Namely, consider, to take a silly example, a function like `f x = [x, x^2 +
3]`. (I'll use Haskell notation throughout, since I'm comfortable with it.) In
the formal sense this is still a function, since it produces one output, which
happens to be a length-2 list, for each input; but one may also informally
regard it as a one-to-two relation, in the sense that `x` is left-related to
`x` but also to `x^2 + 3`.

OK, so _still_ it is true that `length $ map f [1, 2, 3] == 3`; but there's
also a sense in which `map f [1, 2, 3]`, which equals `[[1, 4], [2, 7], [3,
12]]`, _wants_ to have length 6. This is so in the sense that `concatMap f [1,
2, 3]`, which equals `[1, 4, 2, 7, 3, 12]`, _does_ have length 6.

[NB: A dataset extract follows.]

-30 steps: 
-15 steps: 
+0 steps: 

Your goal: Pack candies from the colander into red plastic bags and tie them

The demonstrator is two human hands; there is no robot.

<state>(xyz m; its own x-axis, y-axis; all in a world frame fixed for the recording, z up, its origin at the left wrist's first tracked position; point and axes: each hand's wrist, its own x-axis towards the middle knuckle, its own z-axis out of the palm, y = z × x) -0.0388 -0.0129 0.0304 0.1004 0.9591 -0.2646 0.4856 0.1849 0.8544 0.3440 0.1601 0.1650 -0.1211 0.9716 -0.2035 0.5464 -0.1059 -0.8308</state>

Thus, although, again, there is no technical sense in which it is wrong to say
what the author does, nonetheless, in the informal and intuitive sense, _I_
think it is better to say that the "1-to-1-ness" (which I would prefer to call
"function-ness") of `map f` is a property of `f`, or at least of how we choose
to use `f`, not of `map` itself. But, again, I emphasise that _I_ think this;
though I have made a case for it, a big chunk of that case is personal
preference, and so cannot, I think, be regarded as conclusively right or
conclusively wrong—although I think it makes it easier to communicate with
mathematicians, for whatever that's worth.

------
mrkeen
> That's exactly what Java thinks and thus it chose to keep the Streams lazy.

Rumours of Stream's laziness have been greatly exaggerated.

    
    
      Stream<Integer> aStream =
        Stream.iterate(1, i -> i + 1)
              .flatMap(i -> Stream.iterate(i, j -> j + 1)
                                  .flatMap(j -> Stream.iterate(j, k -> k + 1)));
    
      // Does not terminate
      Integer firstElement = aStream.findFirst().get();